Companies are legally prohibited from marketing and selling certain products like tobacco and alcohol because they historically tried to.

Parents are legally and socially expected to keep their kids away from tobacco and alcohol. You're breaking legal and social convention if you allow your kids to access dangerous drugs.

Capitalist social media is exactly as dangerous as alcohol and tobacco. Somebody should be held responsible for that, and the legal and social framework we already have for dealing with people who want to get kids addicted to shit works fairly well.

So we should ban social media is what you're saying but not what OC is saying.

  • Banning access to social media for kids under 18 similar to how tobacco and alcohol is banned to underage people would be the more direct line.

    This argument is quite close to what gov'ts are "trying" to do here! And I tihnk you'll find very few people ammenable to the idea that we should allow cigarettes to be sold to underaged people (even if in practice they still get access).

    The argument on the "don't do the social media ban" side is quite an uphill battle if you dig into this metaphor too much

  • All "social media" that uses recommendation algorithms should be unavaliable to children.

"Capitalist social media is exactly as dangerous as alcohol and tobacco. Somebody should be held responsible for that, and the legal and social framework we already have for dealing with people who want to get kids addicted to shit works fairly well."

They work hand in hand with governments around the world, that's why they get the tax breaks. In return they hand over details about your opinions, social networks and whereabouts, not to mention facial recognition data via Facebook. They aren't remotely capitalist in any real sense since they have a bad business model.

> Capitalist social media is exactly as dangerous as alcohol and tobacco.

Most actual studies done on this topic find very little evidence this is true.

It's a run-of-the-mill moral panic.

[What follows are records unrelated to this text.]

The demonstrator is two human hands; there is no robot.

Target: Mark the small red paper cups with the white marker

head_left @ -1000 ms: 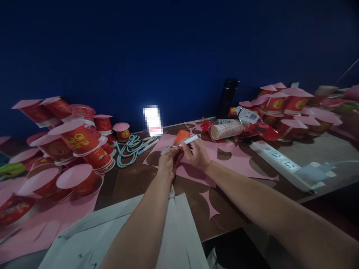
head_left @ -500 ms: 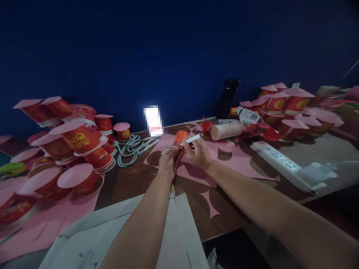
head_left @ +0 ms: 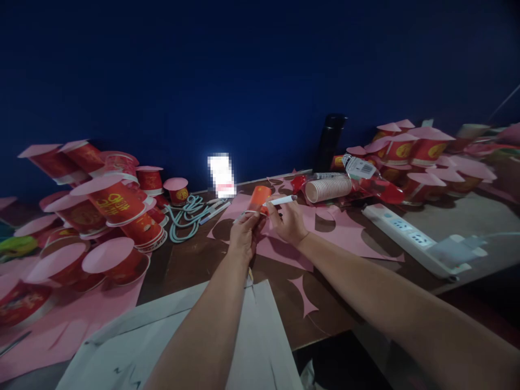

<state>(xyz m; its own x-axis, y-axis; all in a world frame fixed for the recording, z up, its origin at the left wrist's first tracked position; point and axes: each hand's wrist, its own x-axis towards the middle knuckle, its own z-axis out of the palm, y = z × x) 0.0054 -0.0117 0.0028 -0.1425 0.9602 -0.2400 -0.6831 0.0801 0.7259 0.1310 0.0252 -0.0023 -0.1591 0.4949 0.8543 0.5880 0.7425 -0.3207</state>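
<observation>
My left hand [head_left: 244,234] is closed around the rim end of a red paper cup [head_left: 260,198], which is tilted with its base pointing away from me. Between the fingers of my right hand [head_left: 289,221] is a white marker pen [head_left: 283,200] with a dark end. The pen lies slantwise beside the cup, its left tip close to the cup's side; whether it touches I cannot tell. Beneath both hands lies a pink paper sheet [head_left: 284,251] with round cut-outs.
Red cups topped with pink discs [head_left: 116,201] are piled at left, and more [head_left: 433,146] stand at right. Behind are a blue cord [head_left: 179,230], a lit screen [head_left: 221,174], a black bottle [head_left: 331,142] and stacked paper cups [head_left: 329,189]. A power strip [head_left: 400,233] lies right.
The red cup has turned a little in my left hand, so more of its side and a yellow mark show. My right hand and the pen have shifted slightly right.
</observation>
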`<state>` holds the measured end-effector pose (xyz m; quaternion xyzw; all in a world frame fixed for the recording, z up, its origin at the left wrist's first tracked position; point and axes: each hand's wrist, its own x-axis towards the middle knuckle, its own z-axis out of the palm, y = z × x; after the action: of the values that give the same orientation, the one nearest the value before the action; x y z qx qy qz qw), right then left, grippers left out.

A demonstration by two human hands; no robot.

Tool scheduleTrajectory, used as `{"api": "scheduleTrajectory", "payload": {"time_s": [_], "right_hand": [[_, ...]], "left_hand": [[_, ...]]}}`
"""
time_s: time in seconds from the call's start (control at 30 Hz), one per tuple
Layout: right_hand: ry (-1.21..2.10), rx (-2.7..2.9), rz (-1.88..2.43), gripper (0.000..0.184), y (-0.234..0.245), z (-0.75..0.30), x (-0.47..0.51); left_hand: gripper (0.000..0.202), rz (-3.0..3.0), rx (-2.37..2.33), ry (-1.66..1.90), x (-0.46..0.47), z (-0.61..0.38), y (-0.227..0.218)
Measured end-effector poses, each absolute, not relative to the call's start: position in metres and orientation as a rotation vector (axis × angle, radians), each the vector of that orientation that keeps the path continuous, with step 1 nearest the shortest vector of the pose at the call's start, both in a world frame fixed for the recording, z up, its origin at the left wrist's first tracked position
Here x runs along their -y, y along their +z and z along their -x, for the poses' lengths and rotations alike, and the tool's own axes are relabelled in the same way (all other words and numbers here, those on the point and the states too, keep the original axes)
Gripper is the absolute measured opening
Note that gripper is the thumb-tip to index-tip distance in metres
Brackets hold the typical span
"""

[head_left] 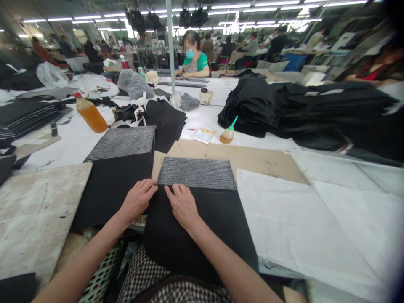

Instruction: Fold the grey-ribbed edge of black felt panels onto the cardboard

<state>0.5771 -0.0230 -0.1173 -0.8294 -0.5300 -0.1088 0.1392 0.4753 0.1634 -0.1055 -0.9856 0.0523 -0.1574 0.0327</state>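
In front of me lies a black fabric panel (202, 227) with a grey ribbed strip (198, 172) across its far end; its near edge hangs over the table edge toward my lap. My left hand (139, 198) is closed at the panel's left edge, thumb and fingertips pinching it where the strip meets the black part. My right hand (183, 204) rests on the panel just below that seam, its fingers apart and pressed down flat. To the left is a stack of similar black panels (110, 185) with a grey ribbed top piece (123, 143).
A tan board (268, 160) lies under the panel's far end. Behind it are a small squeeze bottle (227, 135), a paper packet (204, 135) and a large bottle of amber liquid (91, 113). Black fabric piles (259, 101) stand at right. A co-worker (194, 59) sits across the table.
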Motion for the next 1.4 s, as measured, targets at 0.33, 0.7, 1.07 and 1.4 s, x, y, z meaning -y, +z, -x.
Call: {"api": "scheduleTrajectory", "payload": {"time_s": [0.33, 0.7, 1.07, 1.4], "right_hand": [[-0.317, 1.5, 2.444, 0.038, -0.119, -0.606, 0.085], [-0.329, 1.171, 2.662, 0.047, -0.129, -0.663, 0.222], [-0.064, 1.184, 2.307, 0.059, -0.106, -0.688, 0.235], [0.445, 0.234, 1.77, 0.044, -0.113, -0.661, 0.237]], "left_hand": [[0.036, 2.936, -0.123, -0.5, -0.127, -0.483, -0.123], [0.041, 3.073, 0.032, -0.538, -0.131, -0.494, -0.115], [0.015, 3.967, 0.079, -0.626, -0.13, -0.483, -0.075], [0.059, 4.259, 1.379, -0.938, -0.121, -0.507, -0.086]]}}
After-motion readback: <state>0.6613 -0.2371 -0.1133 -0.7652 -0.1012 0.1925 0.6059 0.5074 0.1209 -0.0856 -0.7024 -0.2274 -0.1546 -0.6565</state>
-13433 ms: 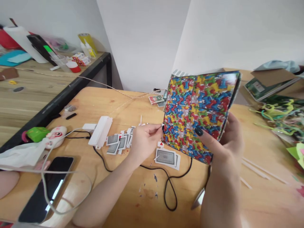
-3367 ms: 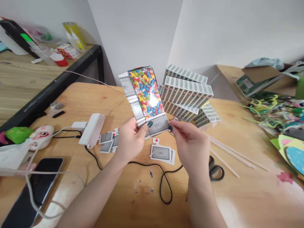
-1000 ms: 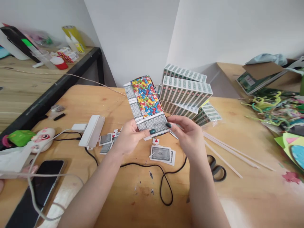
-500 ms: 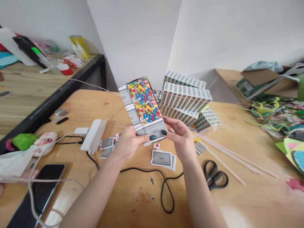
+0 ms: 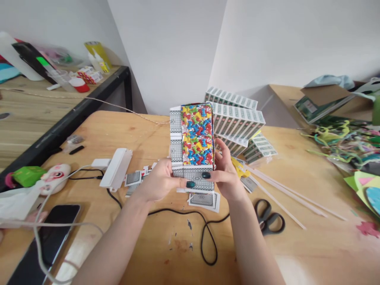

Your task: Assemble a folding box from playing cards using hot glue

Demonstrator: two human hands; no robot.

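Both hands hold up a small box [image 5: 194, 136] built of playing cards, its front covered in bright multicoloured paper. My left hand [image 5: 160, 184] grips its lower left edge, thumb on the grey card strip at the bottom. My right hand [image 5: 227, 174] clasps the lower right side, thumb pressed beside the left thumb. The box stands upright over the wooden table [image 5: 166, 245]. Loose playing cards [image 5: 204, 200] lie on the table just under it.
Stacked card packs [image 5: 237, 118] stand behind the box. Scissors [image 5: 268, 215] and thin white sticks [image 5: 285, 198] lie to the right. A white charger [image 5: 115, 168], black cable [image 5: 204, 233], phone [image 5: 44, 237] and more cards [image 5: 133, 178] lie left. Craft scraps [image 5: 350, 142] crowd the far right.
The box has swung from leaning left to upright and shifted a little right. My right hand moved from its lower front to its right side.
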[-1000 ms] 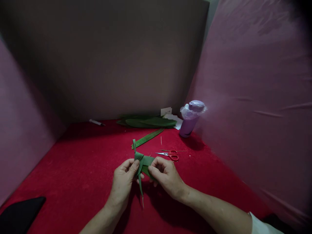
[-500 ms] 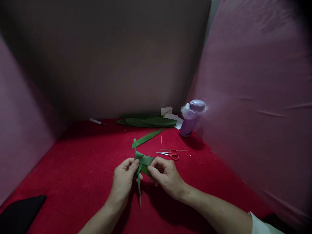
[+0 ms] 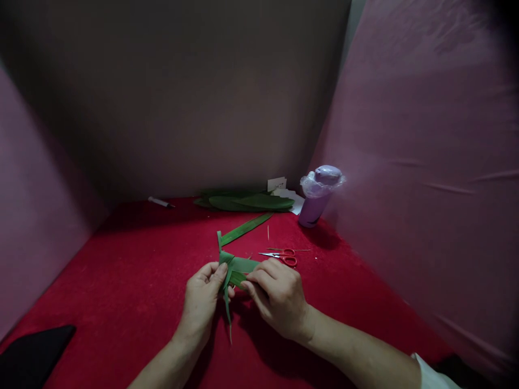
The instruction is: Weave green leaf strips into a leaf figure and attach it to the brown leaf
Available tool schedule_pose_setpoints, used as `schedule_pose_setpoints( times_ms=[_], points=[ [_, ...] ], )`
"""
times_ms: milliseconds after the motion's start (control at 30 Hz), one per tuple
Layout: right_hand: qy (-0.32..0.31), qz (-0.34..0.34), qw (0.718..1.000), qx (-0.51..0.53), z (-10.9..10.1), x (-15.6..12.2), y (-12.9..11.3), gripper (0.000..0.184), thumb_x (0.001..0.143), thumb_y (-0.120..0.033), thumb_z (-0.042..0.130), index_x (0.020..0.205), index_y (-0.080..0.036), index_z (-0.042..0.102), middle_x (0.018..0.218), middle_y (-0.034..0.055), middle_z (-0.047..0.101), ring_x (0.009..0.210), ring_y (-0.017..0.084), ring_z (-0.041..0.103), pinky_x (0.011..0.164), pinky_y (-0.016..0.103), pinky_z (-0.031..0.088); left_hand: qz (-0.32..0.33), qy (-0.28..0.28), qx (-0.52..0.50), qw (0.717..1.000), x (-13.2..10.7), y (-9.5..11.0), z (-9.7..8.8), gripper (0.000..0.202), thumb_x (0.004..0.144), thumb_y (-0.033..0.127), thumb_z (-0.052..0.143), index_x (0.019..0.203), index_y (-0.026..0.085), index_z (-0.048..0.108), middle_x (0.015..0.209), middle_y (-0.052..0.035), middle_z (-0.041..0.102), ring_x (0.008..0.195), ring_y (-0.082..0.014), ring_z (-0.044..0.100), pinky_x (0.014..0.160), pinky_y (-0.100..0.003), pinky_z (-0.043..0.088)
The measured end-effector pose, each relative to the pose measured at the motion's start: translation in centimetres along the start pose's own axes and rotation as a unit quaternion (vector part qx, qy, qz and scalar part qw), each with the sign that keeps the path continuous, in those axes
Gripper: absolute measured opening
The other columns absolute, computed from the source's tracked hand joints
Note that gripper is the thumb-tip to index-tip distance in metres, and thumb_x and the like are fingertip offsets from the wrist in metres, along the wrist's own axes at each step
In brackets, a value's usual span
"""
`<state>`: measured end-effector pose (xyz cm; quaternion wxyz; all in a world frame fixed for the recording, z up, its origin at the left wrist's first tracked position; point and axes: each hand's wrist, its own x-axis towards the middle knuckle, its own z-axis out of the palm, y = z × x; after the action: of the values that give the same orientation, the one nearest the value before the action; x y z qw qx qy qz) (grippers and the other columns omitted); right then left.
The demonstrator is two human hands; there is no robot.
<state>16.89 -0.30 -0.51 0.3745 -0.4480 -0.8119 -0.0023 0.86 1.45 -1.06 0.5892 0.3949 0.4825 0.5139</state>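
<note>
A folded green leaf piece (image 3: pixel 236 266) is held between both hands just above the red cloth (image 3: pixel 133 281). My left hand (image 3: pixel 203 302) pinches its left side, thumb and fingers closed on the fold. My right hand (image 3: pixel 278 294) grips its right side, fingers curled over the leaf. One narrow strip sticks up at the top left of the fold, and a thin pointed strip hangs down between my hands.
Red-handled scissors (image 3: pixel 284 256) lie just beyond my right hand. A long leaf strip (image 3: pixel 245 229) and a pile of green leaves (image 3: pixel 247 202) lie further back. A purple bottle (image 3: pixel 318 197) stands at the back right, a pen (image 3: pixel 160 202) at the back left, a black object (image 3: pixel 32 356) front left.
Both hands have shifted slightly left with the leaf piece. My right hand's fingers have closed further over the fold, and the hanging strip has swung a little left.
</note>
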Motion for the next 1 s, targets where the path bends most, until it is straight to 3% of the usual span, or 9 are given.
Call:
schedule_pose_setpoints(
  times_ms=[433, 667, 1000],
  points=[
    [-0.032, 0.036, 0.999, -0.004, 0.24, 0.10, 0.16, 0.012, 0.084, -0.026, 0.052, 0.082, -0.017, 0.060, 0.076, 0.0049, 0.061, 0.071, 0.017, 0.052, 0.065, 0.029, 0.034, -0.004, -0.014, -0.019, 1.000, -0.17, -0.15, -0.05, 0.026, 0.071, 0.039, 0.065, 0.078, 0.015, 0.059, 0.048, 0.0010, 0.060, 0.042, -0.0110, 0.054, 0.043, -0.019, 0.042],
    [-0.016, 0.031, 0.999, 0.001, 0.29, 0.16, 0.16, 0.013, 0.082, -0.030, 0.057, 0.083, -0.017, 0.058, 0.075, 0.0050, 0.062, 0.070, 0.017, 0.052, 0.065, 0.029, 0.034, 0.002, -0.021, -0.025, 0.999, 0.01, -0.01, 0.22, 0.024, 0.071, 0.037, 0.065, 0.077, 0.015, 0.059, 0.048, 0.0021, 0.059, 0.042, -0.0101, 0.054, 0.044, -0.018, 0.042],
    [0.005, 0.052, 0.999, 0.008, 0.73, -0.01, 0.63, 0.004, 0.082, -0.020, 0.053, 0.080, -0.018, 0.057, 0.073, 0.0037, 0.061, 0.069, 0.016, 0.053, 0.064, 0.027, 0.035, -0.010, -0.024, -0.015, 1.000, -0.04, -0.20, 0.03, 0.026, 0.071, 0.040, 0.065, 0.077, 0.015, 0.060, 0.049, 0.0014, 0.060, 0.042, -0.0099, 0.052, 0.042, -0.017, 0.040]
  ],
)
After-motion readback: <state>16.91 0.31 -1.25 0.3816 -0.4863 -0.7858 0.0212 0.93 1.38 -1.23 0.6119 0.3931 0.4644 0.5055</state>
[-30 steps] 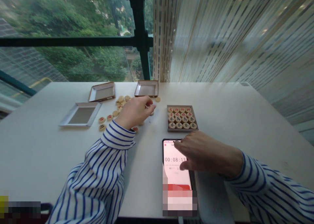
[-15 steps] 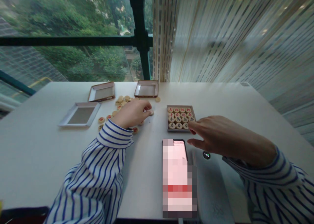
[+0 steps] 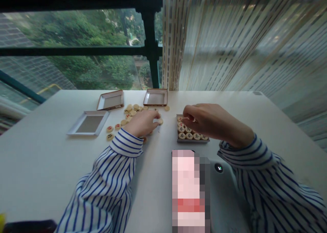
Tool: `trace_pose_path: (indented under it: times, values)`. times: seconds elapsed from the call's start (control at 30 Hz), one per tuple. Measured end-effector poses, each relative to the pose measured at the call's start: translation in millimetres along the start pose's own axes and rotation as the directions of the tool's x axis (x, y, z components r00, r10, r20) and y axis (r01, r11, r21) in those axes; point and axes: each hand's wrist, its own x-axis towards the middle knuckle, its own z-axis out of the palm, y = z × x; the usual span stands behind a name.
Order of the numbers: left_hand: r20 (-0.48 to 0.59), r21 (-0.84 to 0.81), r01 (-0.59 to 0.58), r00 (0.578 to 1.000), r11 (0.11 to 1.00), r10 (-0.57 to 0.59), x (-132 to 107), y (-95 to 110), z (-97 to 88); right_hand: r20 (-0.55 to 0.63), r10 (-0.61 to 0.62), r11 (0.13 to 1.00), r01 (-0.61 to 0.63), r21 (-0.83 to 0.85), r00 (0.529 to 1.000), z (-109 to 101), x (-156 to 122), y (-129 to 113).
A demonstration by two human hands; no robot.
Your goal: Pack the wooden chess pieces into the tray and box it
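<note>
My left hand (image 3: 143, 122) reaches over loose Chinese chess pieces, its thumb and forefinger closed at the edge of a pale xiangqi piece (image 3: 160, 121) with no character showing. My right hand (image 3: 208, 120) hovers over the shallow square box (image 3: 191, 141), fingers curled toward the thumb; whatever they hold, if anything, is hidden. Inside the box, round wooden pieces stand in rows. A front-row piece (image 3: 189, 136) bears a black character, and red ones show at the back left. My right hand covers much of the back and right of the box. More loose pieces (image 3: 129, 107) lie behind my left hand.
A white tray (image 3: 72, 130) lies at the left. Two brown-edged lids (image 3: 120, 106) (image 3: 155, 104) lie toward the back. Below the box is a phone (image 3: 186, 178), its screen blurred, beside a grey device (image 3: 222, 182) with a small lit display (image 3: 218, 168).
My right hand has moved left and up from the box's right corner to above it, its fingers curling in. My left hand stays by the same piece. The view has shifted slightly.
</note>
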Motion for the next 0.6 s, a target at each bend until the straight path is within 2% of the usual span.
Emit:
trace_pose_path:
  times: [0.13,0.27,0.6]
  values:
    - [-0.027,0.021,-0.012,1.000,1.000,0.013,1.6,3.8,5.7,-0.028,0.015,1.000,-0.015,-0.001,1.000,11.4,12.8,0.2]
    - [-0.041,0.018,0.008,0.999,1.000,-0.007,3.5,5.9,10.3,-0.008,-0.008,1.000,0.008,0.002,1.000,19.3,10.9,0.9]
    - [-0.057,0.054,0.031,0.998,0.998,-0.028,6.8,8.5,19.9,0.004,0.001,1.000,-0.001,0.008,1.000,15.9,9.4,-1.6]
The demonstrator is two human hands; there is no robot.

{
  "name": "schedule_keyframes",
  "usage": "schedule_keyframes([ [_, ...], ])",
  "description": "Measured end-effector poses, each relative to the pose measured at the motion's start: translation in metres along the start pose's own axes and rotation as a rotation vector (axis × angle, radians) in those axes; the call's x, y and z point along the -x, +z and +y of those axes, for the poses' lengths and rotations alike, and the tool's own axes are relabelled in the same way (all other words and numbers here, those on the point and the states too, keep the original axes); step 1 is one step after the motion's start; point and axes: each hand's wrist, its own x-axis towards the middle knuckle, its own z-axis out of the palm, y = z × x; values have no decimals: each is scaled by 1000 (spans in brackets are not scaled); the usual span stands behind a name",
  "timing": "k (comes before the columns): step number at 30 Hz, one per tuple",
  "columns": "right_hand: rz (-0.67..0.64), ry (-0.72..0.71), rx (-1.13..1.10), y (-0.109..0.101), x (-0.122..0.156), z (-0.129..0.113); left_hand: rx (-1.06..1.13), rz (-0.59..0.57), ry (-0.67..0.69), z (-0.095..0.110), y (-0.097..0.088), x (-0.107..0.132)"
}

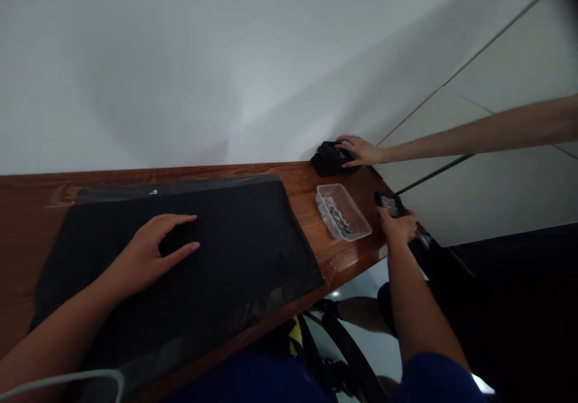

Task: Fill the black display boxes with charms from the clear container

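Note:
My left hand [151, 252] lies flat on a large black mat [226, 258] that covers most of the wooden table [307, 180], with fingers spread and nothing held. My right hand [397, 225] reaches to the table's right edge and closes around a dark phone [388, 202]. Between my hands stands a clear plastic tub [343, 210] with several small coloured pieces inside.
Another person's hand [361, 150] reaches in from the right and rests on a black object [329, 157] at the table's far right corner. A white wall runs behind the table. A pale cable [67, 379] curves at the lower left. Tiled floor lies to the right.

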Motion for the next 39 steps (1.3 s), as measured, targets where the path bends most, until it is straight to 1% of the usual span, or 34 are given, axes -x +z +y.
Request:
schedule_keyframes([
  [3,81,278,-42,16,-6,0,-29,7,21,-5,3,0],
  [5,95,341,-77,24,-11,-1,-51,9,40,-9,4,-1],
  [8,101,348,-125,29,-16,-3,-79,3,67,-12,6,-1],
  [12,122,338,-173,30,-18,-3,-114,-3,86,-14,7,-2],
  [16,178,321,-208,29,-15,-2,-150,-13,99,-19,9,-1],
  [19,228,366,-239,28,-11,0,-170,-27,104,-23,10,1],
  [21,266,414,-265,25,-5,1,-180,-34,101,-23,10,1],
  [23,304,434,-293,22,4,2,-186,-40,90,-22,10,2],
  [27,339,380,-357,19,37,-6,-198,-62,59,-15,9,4],
  [29,316,328,-384,19,57,-14,-202,-81,59,-13,9,5],
  [31,266,260,-393,19,74,-25,-206,-91,62,-13,9,6],
  [33,202,181,-390,15,85,-38,-210,-89,65,-13,9,6],
  [36,81,101,-334,3,87,-59,-211,-96,62,-14,8,7],
  [39,-124,89,-227,-12,81,-80,-212,-111,42,-12,8,7],
])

People breathlessly repeating memes about whatever "kids these days" are up to and how horrible it is, as adults have done for thousands of years.

I expect some emotional attacks in response for questioning the big panic of the day, but before you do so please explore:

[1] Effects of reducing social media use are small and inconsistent: https://www.sciencedirect.com/science/article/pii/S266656032...

[2] Belief in "Social media addiction" is wholly explained by media framing and not an actual addiction: https://www.nature.com/articles/s41598-025-27053-2

[3] No causal link between time spent on social media and mental health harm: https://www.theguardian.com/media/2026/jan/14/social-media-t...

[4] The Flawed Evidence Behind Jonathan Haidt's Panic Farming: https://reason.com/2023/03/29/the-statistically-flawed-evide...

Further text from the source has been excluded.